Directions for this task
Find each line in the records below that contains the word "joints", and copy it out.

Entries provided Block Start

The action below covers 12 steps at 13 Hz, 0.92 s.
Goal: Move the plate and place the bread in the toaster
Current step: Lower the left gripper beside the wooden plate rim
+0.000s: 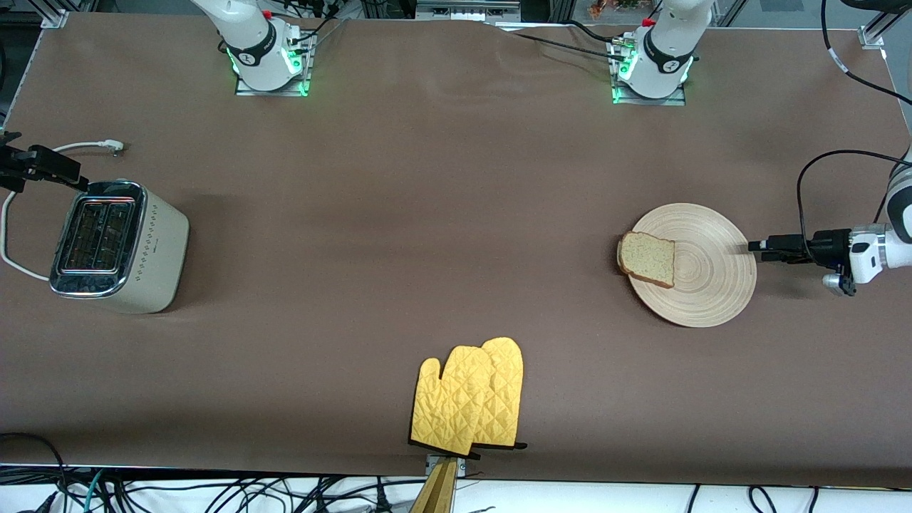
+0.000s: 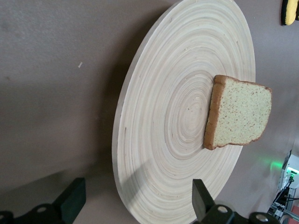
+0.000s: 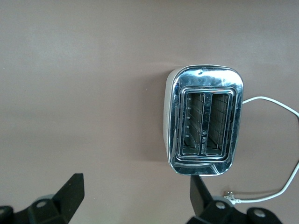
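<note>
The bread [image 1: 647, 259] lies on the plate [image 1: 712, 285], at the rim toward the middle of the table, at my left arm's end. My left gripper [image 1: 755, 246] sits low at the plate's outer edge, fingers [image 2: 202, 200] spread wide, grasping nothing. The toaster [image 1: 117, 246] stands at my right arm's end, its 2 slots bare, its white cord [image 1: 14, 263] trailing beside it. My right gripper [image 1: 71, 182] hovers by the toaster, fingers [image 3: 70, 191] released and apart. 2 yellow oven mitts [image 1: 470, 399] lie at the table [image 1: 427, 214] edge nearest the front camera.
</note>
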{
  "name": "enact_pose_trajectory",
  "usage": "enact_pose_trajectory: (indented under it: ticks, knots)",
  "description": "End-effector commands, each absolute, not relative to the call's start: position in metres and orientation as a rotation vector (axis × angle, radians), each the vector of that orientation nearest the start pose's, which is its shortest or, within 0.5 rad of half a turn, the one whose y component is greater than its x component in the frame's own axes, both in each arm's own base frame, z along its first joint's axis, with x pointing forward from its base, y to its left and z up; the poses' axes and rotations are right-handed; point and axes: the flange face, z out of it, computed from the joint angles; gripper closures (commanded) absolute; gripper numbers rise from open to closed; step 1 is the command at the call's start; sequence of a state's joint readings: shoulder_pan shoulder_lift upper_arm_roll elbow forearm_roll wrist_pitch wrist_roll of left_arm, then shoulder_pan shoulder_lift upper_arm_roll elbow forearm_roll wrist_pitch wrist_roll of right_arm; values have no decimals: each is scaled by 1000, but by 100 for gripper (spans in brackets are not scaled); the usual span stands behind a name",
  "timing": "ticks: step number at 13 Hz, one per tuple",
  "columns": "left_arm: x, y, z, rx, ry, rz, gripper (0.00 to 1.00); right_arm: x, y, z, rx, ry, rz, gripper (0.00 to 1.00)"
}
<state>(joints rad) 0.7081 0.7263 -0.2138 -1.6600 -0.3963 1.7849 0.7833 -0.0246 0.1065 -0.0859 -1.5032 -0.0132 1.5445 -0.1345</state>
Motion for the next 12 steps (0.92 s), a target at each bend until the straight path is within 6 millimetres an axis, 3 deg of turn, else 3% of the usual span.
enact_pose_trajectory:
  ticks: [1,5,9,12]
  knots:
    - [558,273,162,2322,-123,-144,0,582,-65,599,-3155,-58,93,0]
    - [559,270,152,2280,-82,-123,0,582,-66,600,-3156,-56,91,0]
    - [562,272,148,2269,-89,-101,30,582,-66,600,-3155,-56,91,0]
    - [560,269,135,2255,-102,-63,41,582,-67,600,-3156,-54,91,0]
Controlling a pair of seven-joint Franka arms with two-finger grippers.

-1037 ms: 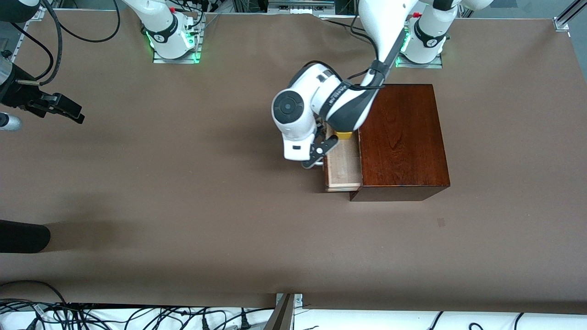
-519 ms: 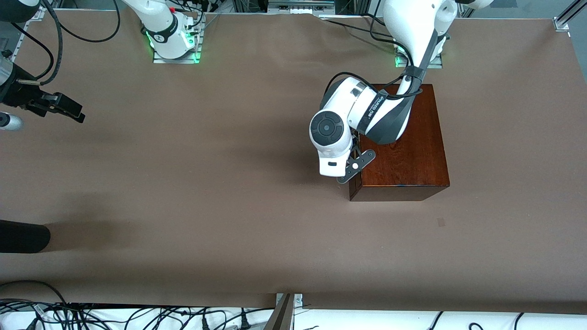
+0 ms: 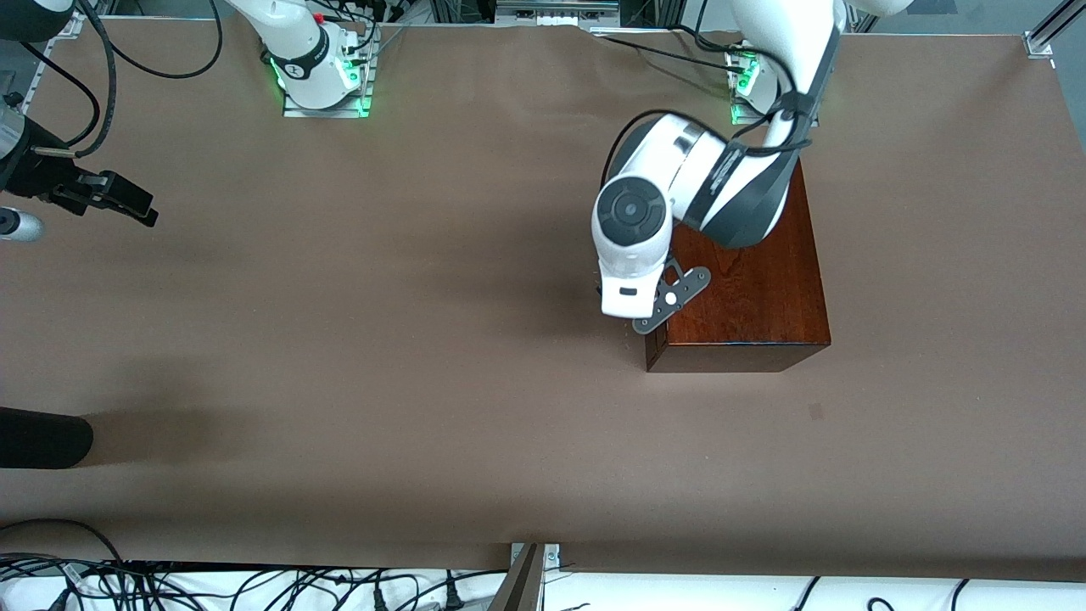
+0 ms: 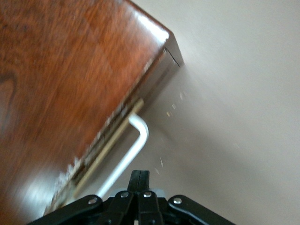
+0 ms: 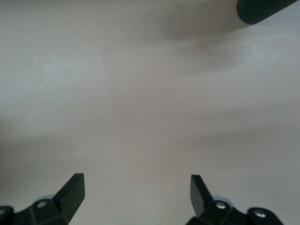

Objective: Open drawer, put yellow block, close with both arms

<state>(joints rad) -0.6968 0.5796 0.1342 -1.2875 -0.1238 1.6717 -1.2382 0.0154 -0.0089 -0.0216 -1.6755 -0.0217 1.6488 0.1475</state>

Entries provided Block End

Expected output
<state>(joints rad) 0.7081 0.7263 -0.2138 -1.6600 -0.3963 1.7849 0.7833 -0.0246 0.1065 -0.0859 -1.5032 -0.0132 1.5445 -0.1345</state>
<state>(joints rad) -0.6968 0.5796 0.1342 -1.2875 -0.1238 1.6717 -1.2382 0.0154 -0.0089 -0.0216 -1.6755 -0.0217 1.6488 0.1475</state>

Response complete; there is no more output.